Your task: Repeat the data below exactly, dropping any pictures it holds.

[Recorded data]
○ ○ ○ ○ ○ ○ ○

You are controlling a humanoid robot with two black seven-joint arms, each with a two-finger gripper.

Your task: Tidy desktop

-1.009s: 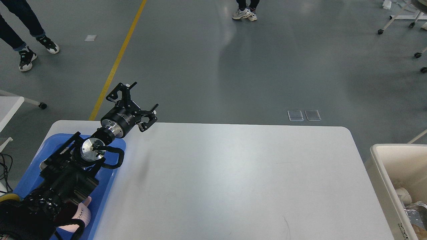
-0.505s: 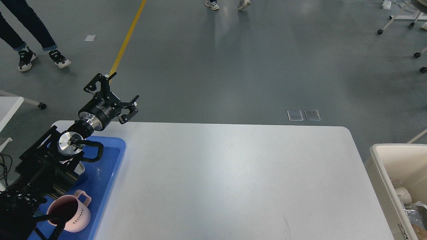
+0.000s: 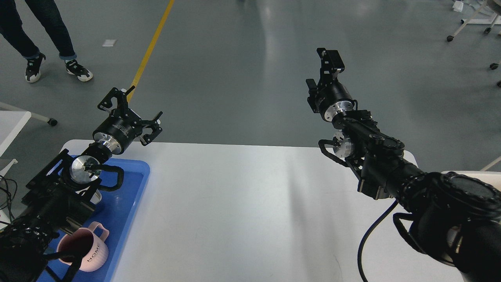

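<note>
The desktop is a wide white tabletop with rounded corners, and its middle is bare. My left gripper hangs in the air over the table's far left corner, beyond the blue tray. It is open and holds nothing. My right gripper is raised high beyond the table's far right edge. It points away and looks dark and end-on, so I cannot tell its two fingers apart. Nothing shows in it.
A blue tray lies on the desktop's left edge with a pink mug standing in it, partly under my left arm. My right arm covers the bin at the right. A person's legs stand on the floor at the far left.
My right arm has come into view and risen over the table's right side. My left gripper moved left and back off the tray a second ago, uncovering the pink mug, then held still.
</note>
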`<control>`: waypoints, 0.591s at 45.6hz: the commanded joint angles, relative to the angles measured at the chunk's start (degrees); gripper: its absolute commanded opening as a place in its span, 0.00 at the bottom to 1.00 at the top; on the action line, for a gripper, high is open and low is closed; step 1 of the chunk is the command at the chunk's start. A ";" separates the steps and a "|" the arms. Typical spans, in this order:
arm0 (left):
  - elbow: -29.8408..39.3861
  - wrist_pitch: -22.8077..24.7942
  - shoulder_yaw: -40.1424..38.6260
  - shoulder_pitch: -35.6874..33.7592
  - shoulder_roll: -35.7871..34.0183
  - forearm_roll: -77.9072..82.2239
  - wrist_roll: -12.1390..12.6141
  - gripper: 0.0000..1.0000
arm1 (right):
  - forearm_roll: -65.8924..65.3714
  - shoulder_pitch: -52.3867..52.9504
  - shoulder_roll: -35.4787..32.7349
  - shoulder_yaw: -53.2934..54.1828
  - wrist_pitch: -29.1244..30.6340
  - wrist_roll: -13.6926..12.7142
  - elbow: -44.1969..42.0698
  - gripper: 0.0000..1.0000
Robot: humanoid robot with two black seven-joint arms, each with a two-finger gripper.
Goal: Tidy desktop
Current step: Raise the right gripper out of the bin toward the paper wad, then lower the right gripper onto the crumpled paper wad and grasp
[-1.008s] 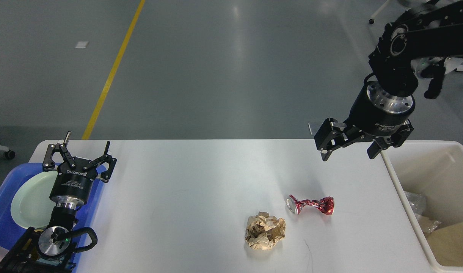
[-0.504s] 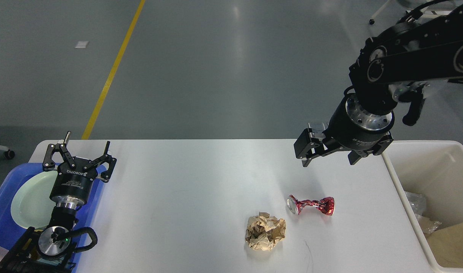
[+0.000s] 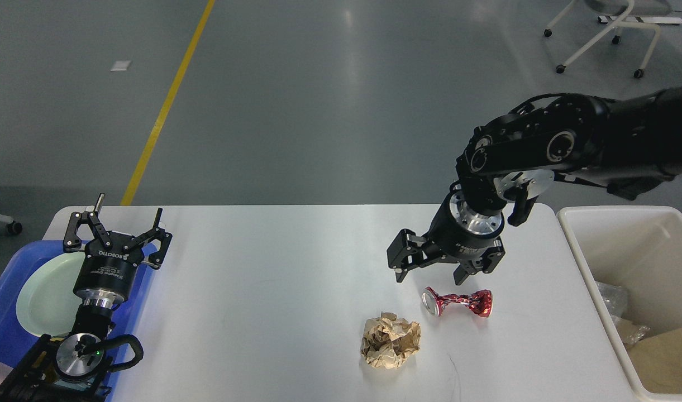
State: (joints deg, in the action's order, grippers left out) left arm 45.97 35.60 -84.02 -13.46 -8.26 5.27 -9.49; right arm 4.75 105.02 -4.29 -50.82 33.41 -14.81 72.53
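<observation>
Clutter and containers, with the floor beyond

A crushed red metal can [image 3: 458, 302] lies on its side right of centre, with a crumpled ball of brown paper [image 3: 390, 340] just nearer and left of it. A pale green round plate [image 3: 44, 295] sits in a blue plastic tray [image 3: 5, 329] at the left. A cream rectangular bin [image 3: 637, 290] at the right holds crumpled waste. A yellow floor line [image 3: 167, 100] runs far left; a white wheeled chair [image 3: 609, 28] stands far right.
</observation>
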 commanded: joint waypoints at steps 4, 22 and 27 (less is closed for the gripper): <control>0.00 0.00 0.00 0.01 0.00 0.00 0.00 0.96 | -0.01 -10.53 3.32 2.22 -1.86 -0.04 -7.23 1.00; 0.00 0.00 0.00 -0.07 0.00 0.00 0.00 0.96 | -1.15 -19.06 5.34 3.54 -13.46 -3.38 -8.37 1.00; 0.00 0.00 0.00 -0.07 0.00 0.00 0.00 0.96 | -0.98 -20.03 6.48 3.80 -13.64 -3.65 -8.02 1.00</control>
State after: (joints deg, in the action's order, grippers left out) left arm 45.94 35.59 -84.02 -13.53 -8.26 5.27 -9.49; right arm 3.75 85.99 1.20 -47.14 20.36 -18.10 64.15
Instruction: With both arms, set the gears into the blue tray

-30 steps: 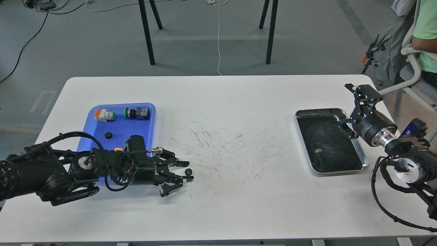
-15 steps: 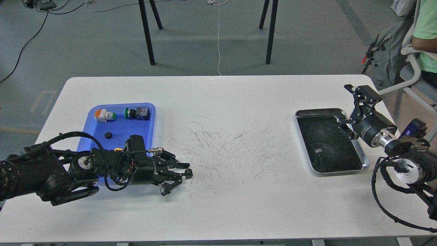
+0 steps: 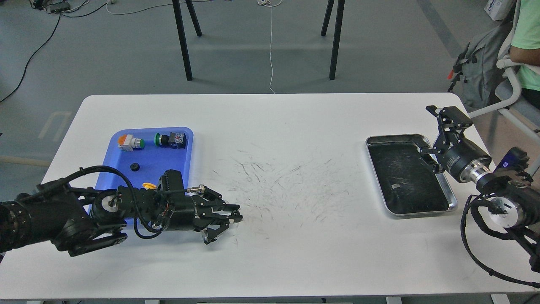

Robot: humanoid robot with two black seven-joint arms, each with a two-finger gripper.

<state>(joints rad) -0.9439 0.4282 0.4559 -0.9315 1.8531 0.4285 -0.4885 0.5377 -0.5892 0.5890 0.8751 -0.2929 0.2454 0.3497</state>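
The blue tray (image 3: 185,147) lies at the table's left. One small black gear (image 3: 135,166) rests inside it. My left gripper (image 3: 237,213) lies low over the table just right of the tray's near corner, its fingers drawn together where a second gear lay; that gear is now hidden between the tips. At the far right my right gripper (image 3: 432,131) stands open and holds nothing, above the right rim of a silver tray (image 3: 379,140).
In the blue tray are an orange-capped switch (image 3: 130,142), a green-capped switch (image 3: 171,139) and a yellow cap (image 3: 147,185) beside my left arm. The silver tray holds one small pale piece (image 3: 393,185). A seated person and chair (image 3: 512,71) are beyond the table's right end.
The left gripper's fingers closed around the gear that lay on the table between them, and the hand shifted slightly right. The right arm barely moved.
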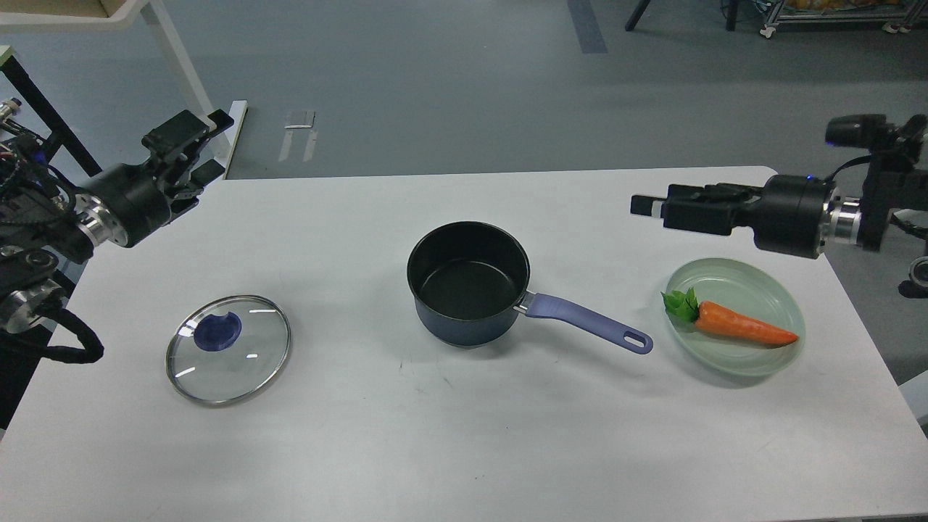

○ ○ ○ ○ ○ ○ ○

Worked solution:
You are controlling a humanoid robot with two black seven-joint arms, each with a two-finger gripper.

Your task: Tidy desktop

-1.009s: 
-0.505s: 
+0.000s: 

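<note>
The desktop is a wide white tabletop with rounded corners, and its middle is bare. My left gripper hangs in the air over the table's far left corner, beyond the blue tray. It is open and holds nothing. My right gripper is raised high beyond the table's far right edge. It points away and looks dark and end-on, so I cannot tell its two fingers apart. Nothing shows in it.
A blue tray lies on the desktop's left edge with a pink mug standing in it, partly under my left arm. My right arm covers the bin at the right. A person's legs stand on the floor at the far left.
My right arm has come into view and risen over the table's right side. My left gripper moved left and back off the tray a second ago, uncovering the pink mug, then held still.
</note>
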`<control>`: waypoints, 0.591s at 45.6hz: the commanded joint angles, relative to the angles measured at the chunk's start (degrees); gripper: its absolute commanded opening as a place in its span, 0.00 at the bottom to 1.00 at the top; on the action line, for a gripper, high is open and low is closed; step 1 of the chunk is the command at the chunk's start. A ";" separates the steps and a "|" the arms. Typical spans, in this order:
arm0 (left):
  - elbow: -29.8408..39.3861
  - wrist_pitch: -22.8077..24.7942
  - shoulder_yaw: -40.1424..38.6260
  - shoulder_pitch: -35.6874..33.7592
  - shoulder_roll: -35.7871..34.0183
  - forearm_roll: -77.9072..82.2239
  - wrist_roll: -12.1390..12.6141
  - gripper: 0.0000..1.0000
arm1 (right):
  - forearm_roll: -65.8924..65.3714
  - shoulder_pitch: -52.3867..52.9504
  - shoulder_roll: -35.4787..32.7349
  - shoulder_yaw: -53.2934..54.1828
  - wrist_pitch: -29.1244..30.6340
  - wrist_roll: -13.6926..12.7142
  - elbow: -44.1969..42.0698
  - gripper: 0.0000..1.0000
Robot: humanoid robot with two black seven-joint arms, each with a two-finger gripper.
Goal: Tidy desktop
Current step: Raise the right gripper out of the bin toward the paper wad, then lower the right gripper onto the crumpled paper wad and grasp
[-1.008s] 
[-0.504s] 
[+0.000s] 
State: (joints deg, in the action's order, grippers left out) left arm 45.97 35.60 -84.02 -13.46 -8.26 5.27 -9.49; right arm 4.75 105.02 -4.29 -50.82 33.41 -14.81 72.53
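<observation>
Clutter and containers, with the floor beyond

A crushed red metal can [image 3: 458, 302] lies on its side right of centre, with a crumpled ball of brown paper [image 3: 390, 340] just nearer and left of it. A pale green round plate [image 3: 44, 295] sits in a blue plastic tray [image 3: 5, 329] at the left. A cream rectangular bin [image 3: 637, 290] at the right holds crumpled waste. A yellow floor line [image 3: 167, 100] runs far left; a white wheeled chair [image 3: 609, 28] stands far right.
</observation>
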 commanded: joint waypoints at steps 4, 22 and 27 (less is closed for the gripper): <control>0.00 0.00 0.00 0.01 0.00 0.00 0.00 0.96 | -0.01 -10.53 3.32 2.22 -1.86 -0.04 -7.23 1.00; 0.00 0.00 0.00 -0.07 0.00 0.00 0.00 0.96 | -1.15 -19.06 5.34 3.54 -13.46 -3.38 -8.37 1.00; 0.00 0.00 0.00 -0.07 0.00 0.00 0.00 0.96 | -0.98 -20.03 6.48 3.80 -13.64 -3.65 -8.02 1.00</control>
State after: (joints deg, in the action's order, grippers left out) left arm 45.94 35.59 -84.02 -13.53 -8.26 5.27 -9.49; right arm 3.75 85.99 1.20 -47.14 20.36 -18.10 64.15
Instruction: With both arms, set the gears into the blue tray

-30 steps: 
-15 steps: 
+0 steps: 

Robot: humanoid robot with two black seven-joint arms, each with a two-finger gripper.

<state>(joints rad) -0.9439 0.4282 0.4559 -0.9315 1.8531 0.4285 -0.4885 0.5377 -0.5892 0.5890 0.8751 -0.2929 0.2454 0.3497</state>
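The blue tray (image 3: 185,147) lies at the table's left. One small black gear (image 3: 135,166) rests inside it. My left gripper (image 3: 237,213) lies low over the table just right of the tray's near corner, its fingers drawn together where a second gear lay; that gear is now hidden between the tips. At the far right my right gripper (image 3: 432,131) stands open and holds nothing, above the right rim of a silver tray (image 3: 379,140).
In the blue tray are an orange-capped switch (image 3: 130,142), a green-capped switch (image 3: 171,139) and a yellow cap (image 3: 147,185) beside my left arm. The silver tray holds one small pale piece (image 3: 393,185). A seated person and chair (image 3: 512,71) are beyond the table's right end.
The left gripper's fingers closed around the gear that lay on the table between them, and the hand shifted slightly right. The right arm barely moved.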

That finishes the output for this exercise.